14. LE DIVORCE, by Diane Johnson, Dutton, $23.95

When a free-spirited film-school dropout from Santa Barbara, Calif., visits Paris to help her stepsister, who is pregnant and newly abandoned by her philandering husband, cultural and social values clash in funny, touching ways. A strangely madcap and violent ending strains credulity, but even this detracts only slightly from the pleasure of a warm, deftly observed tale of morals and manners. By Marilyn Gardner

15. EXECUTIVE ORDERS, by Tom Clancy, Putnam, $27.95

What if a non-politician, cold-war warrior, average family man, and intelligence expert to boot became president? Clancy's latest offers just such a scenario. Jack Ryan (however improbably) is in charge after almost the entire Congress and Cabinet are wiped out. An Iranian plot to create a single Islamic state, abetted by biological warfare and terrorism, can't redeem frequent one-dimensional political tangents. Clancy has bitten off more than readers can chew. By Jim Bencivenga

MONITOR'S PICK

THE FALLEN MAN

By Tony Hillerman

HarperCollins

234pp., $24

Tony Hillerman is a master of style. He probes the metaphysical implications of crime, religious taboo, and moral weakness in human nature. His point of view is always compassionate. He taps an innate hunger for justice and harmony.

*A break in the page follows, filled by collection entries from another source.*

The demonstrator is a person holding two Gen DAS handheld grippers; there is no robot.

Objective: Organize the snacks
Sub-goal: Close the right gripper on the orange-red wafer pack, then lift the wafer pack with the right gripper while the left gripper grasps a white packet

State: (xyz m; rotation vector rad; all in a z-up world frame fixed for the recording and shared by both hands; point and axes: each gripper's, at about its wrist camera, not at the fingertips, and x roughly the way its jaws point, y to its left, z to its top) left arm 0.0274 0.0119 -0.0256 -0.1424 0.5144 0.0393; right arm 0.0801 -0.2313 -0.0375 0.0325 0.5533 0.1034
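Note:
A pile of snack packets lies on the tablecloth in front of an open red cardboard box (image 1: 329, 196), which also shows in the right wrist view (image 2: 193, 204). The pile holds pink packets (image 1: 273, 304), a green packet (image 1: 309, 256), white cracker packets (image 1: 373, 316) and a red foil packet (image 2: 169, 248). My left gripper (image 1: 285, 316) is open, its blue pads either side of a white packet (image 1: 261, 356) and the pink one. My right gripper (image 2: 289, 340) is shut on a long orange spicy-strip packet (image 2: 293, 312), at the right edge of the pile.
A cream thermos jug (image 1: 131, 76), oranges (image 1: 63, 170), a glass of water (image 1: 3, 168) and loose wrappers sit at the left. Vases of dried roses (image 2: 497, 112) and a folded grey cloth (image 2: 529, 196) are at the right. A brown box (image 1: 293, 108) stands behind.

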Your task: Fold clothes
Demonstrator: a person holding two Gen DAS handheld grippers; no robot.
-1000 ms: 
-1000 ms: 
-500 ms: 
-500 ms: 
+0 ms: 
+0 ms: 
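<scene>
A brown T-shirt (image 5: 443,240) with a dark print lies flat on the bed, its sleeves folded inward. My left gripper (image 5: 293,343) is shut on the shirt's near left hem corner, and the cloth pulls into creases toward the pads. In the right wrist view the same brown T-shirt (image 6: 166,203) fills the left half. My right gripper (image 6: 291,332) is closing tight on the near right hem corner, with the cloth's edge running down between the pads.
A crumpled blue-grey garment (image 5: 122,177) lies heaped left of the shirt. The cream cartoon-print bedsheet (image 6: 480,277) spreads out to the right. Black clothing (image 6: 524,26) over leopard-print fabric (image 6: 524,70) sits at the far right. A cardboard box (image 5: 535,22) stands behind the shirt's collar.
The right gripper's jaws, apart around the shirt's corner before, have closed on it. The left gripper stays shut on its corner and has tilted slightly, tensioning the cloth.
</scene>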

"The Fallen Man," is the 12th novel in his highly acclaimed Leaphorn-Chee Navajo detective series.

Time and memory weigh heavily on the minds of the characters. Skeletal remains of a mountain climber are found high-up on a ledge on Shiprock mountain. The New Mexico landmark is one of the tribe's most sacred places.

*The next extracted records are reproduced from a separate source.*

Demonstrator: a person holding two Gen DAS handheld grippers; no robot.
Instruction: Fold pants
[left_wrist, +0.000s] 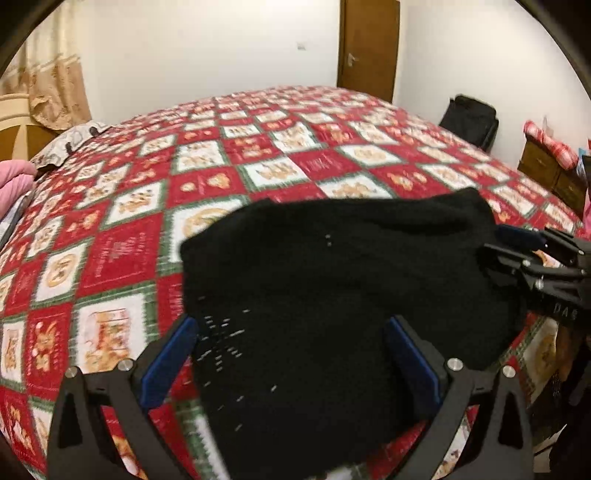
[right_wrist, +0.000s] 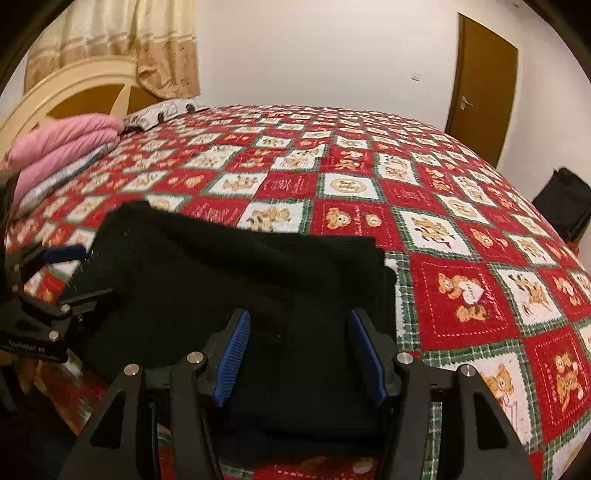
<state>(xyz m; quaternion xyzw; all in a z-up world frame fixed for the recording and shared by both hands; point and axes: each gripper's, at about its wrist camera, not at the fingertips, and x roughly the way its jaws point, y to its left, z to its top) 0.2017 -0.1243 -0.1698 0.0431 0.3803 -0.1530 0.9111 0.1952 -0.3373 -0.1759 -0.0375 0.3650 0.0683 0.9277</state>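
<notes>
Pants (left_wrist: 332, 288), black and already folded to a compact stack, lie on the teddy-bear bedspread (right_wrist: 461, 295) near its front edge. Judged soft, light and limp; grip through all layers at an edge. Left gripper (left_wrist: 291, 354) hovers over the pants' left side, jaws spread, gripping nothing. Right gripper (right_wrist: 301, 354) over the right side, likewise released.

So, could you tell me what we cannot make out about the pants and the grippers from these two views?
- Pants: near edge cut off by the left wrist view's bottom border; black fabric hides fold lines and layers.
- Bedspread under the pants: covered in both views.
- Left gripper: open above the cloth; contact unclear, motion blur.
- Right gripper: open; its lower fingers merge with the dark fabric.
</notes>
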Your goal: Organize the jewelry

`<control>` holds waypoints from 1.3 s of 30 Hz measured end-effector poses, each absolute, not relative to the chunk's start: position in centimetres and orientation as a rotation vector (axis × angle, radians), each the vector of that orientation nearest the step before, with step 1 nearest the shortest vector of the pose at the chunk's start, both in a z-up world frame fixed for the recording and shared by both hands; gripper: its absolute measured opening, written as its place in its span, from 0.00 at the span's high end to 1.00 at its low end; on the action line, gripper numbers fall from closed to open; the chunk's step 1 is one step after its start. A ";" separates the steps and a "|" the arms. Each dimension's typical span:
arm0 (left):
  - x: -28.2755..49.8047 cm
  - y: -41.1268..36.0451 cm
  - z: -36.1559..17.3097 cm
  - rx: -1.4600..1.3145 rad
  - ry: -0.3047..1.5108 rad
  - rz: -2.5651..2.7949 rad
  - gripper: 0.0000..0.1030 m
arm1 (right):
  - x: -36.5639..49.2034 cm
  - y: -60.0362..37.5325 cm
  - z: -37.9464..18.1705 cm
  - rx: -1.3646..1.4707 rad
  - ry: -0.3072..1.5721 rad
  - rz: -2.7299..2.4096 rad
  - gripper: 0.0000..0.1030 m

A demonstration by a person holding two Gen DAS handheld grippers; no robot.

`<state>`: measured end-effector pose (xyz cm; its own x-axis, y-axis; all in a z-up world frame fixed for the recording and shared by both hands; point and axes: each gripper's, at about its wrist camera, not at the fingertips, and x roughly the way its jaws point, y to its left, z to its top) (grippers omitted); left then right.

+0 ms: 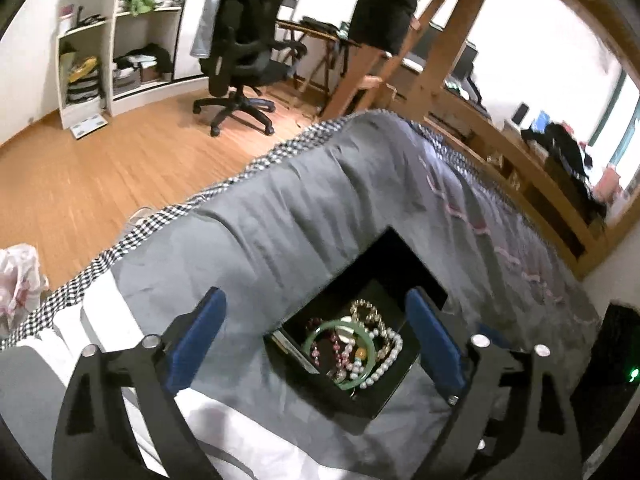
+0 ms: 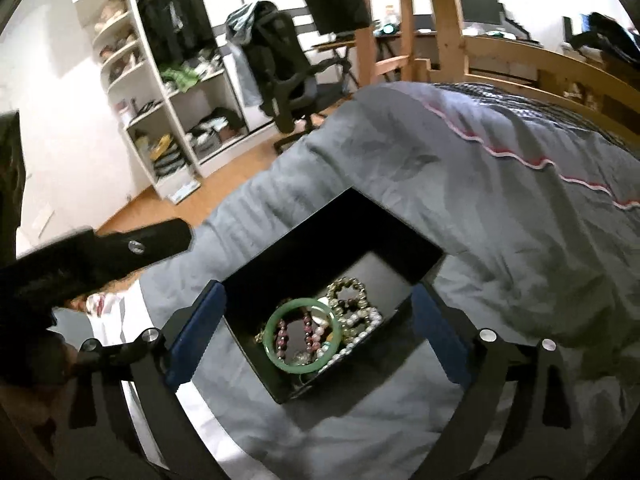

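With both hand-held grippers, left and right, wide open and empty, the rigid, slick, breakable bangle wants a rim pinch, unlike limp beads.

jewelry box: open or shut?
Open. The black box on the bed has no lid on; green bangle and pearl beads show inside.
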<state>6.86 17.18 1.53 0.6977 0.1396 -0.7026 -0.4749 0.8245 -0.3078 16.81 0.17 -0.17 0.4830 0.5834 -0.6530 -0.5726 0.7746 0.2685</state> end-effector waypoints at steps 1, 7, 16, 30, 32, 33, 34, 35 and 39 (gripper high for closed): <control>6.8 17.3 1.9 -0.500 0.724 0.359 0.12 | 16.7 -0.3 0.2 0.026 0.797 0.691 0.05; 6.0 16.3 4.5 -0.435 0.742 0.346 0.06 | 15.2 -2.3 2.4 0.057 0.797 0.651 0.04; 2.7 14.9 8.0 -0.266 0.836 0.228 0.06 | 11.3 -4.0 5.4 0.009 0.840 0.630 0.04; -3.3 10.6 6.0 -0.237 0.771 0.339 0.06 | 6.7 -7.8 5.3 -0.054 0.831 0.596 0.04; -2.9 10.3 5.7 -0.226 0.783 0.320 0.06 | 7.0 -8.2 5.0 -0.038 0.845 0.583 0.04; -2.8 10.1 5.6 -0.214 0.787 0.320 0.06 | 7.2 -8.3 5.0 -0.031 0.847 0.581 0.04; -2.8 10.1 5.6 -0.201 0.789 0.325 0.06 | 7.2 -8.3 5.0 -0.026 0.844 0.582 0.04; -2.7 10.2 5.5 -0.193 0.789 0.329 0.06 | 7.2 -8.3 5.1 -0.025 0.843 0.582 0.04; -2.7 10.9 5.2 -0.202 0.800 0.319 0.06 | 7.1 -7.9 5.0 -0.040 0.837 0.586 0.04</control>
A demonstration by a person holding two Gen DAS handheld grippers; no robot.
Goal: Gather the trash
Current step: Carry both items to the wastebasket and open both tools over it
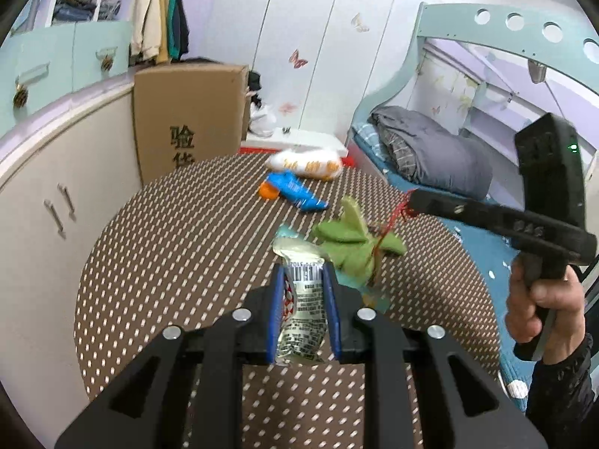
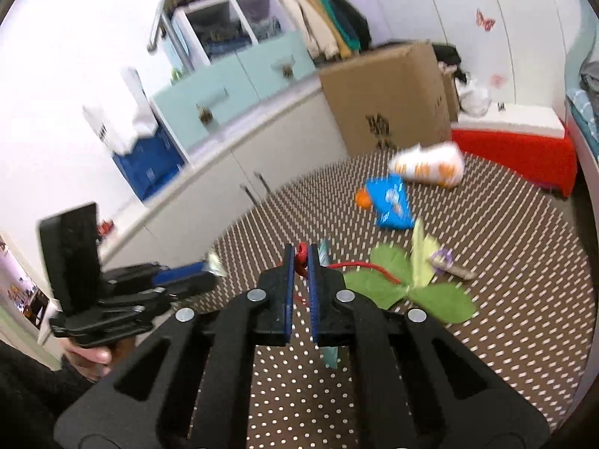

No Navajo would desecrate the mountain by climbing it, so whose bones are they? How did they get there? Are they all that's left of an act of trespass? A climbing accident? An act of abandonment and a lonely death? Murder? Suicide?

The bones turn out to be those of an heir to a Colorado ranching and mining empire. He has been missing for 11 years.

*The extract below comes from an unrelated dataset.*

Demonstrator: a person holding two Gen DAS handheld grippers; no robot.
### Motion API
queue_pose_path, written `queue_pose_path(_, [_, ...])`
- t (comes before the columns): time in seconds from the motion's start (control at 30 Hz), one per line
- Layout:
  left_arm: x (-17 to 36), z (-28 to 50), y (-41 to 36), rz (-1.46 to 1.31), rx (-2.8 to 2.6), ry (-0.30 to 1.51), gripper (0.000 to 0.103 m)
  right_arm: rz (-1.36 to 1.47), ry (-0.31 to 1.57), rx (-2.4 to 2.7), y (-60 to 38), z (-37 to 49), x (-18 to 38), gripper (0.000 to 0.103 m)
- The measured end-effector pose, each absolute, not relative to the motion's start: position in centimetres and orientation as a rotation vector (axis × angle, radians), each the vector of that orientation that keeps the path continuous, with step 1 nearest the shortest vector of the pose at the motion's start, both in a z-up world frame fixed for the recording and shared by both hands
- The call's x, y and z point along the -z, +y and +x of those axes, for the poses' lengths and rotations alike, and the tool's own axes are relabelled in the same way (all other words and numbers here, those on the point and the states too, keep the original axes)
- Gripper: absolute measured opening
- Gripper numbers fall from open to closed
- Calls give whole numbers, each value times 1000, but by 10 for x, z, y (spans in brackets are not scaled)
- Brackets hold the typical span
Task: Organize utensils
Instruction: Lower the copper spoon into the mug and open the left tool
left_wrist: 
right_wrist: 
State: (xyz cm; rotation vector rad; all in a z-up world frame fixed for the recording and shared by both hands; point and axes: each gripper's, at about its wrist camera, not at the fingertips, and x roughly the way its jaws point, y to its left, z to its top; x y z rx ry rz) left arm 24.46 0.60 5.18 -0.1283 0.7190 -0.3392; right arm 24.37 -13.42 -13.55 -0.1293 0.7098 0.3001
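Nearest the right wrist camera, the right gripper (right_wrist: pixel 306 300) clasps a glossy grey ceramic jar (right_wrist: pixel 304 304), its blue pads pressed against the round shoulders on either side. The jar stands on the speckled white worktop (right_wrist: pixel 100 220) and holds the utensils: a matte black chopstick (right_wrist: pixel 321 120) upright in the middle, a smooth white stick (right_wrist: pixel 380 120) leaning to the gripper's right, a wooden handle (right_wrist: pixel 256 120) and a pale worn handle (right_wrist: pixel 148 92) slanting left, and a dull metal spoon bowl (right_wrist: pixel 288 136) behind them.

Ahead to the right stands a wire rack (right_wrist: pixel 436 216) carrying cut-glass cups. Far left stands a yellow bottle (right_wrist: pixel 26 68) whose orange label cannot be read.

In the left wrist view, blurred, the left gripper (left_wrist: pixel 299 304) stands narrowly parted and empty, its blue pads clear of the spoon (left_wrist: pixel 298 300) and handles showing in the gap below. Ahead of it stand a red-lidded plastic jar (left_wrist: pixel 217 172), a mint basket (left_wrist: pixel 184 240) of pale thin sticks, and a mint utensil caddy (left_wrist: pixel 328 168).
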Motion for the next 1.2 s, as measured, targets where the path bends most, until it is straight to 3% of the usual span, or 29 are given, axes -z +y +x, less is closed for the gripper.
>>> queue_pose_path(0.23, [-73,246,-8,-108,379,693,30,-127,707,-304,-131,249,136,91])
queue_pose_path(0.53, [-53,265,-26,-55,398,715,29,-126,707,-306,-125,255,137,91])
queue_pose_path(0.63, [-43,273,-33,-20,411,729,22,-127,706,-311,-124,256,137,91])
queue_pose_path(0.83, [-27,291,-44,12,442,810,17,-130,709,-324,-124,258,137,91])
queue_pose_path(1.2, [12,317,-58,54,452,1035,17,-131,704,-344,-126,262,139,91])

Joe Leaphorn, now retired from the Navajo tribal police, never solved the case. The soft spoken "legend in his own time" detective seizes the chance to learn what he couldn't more than a decade earlier. His search crosses paths with his former sidekick and successor, Jim Chee.

As in his other novels, Hillerman explores misunderstanding and conflict inherent in cross-cultural mores. This more than anything else sets him apart from mystery writers of his generation.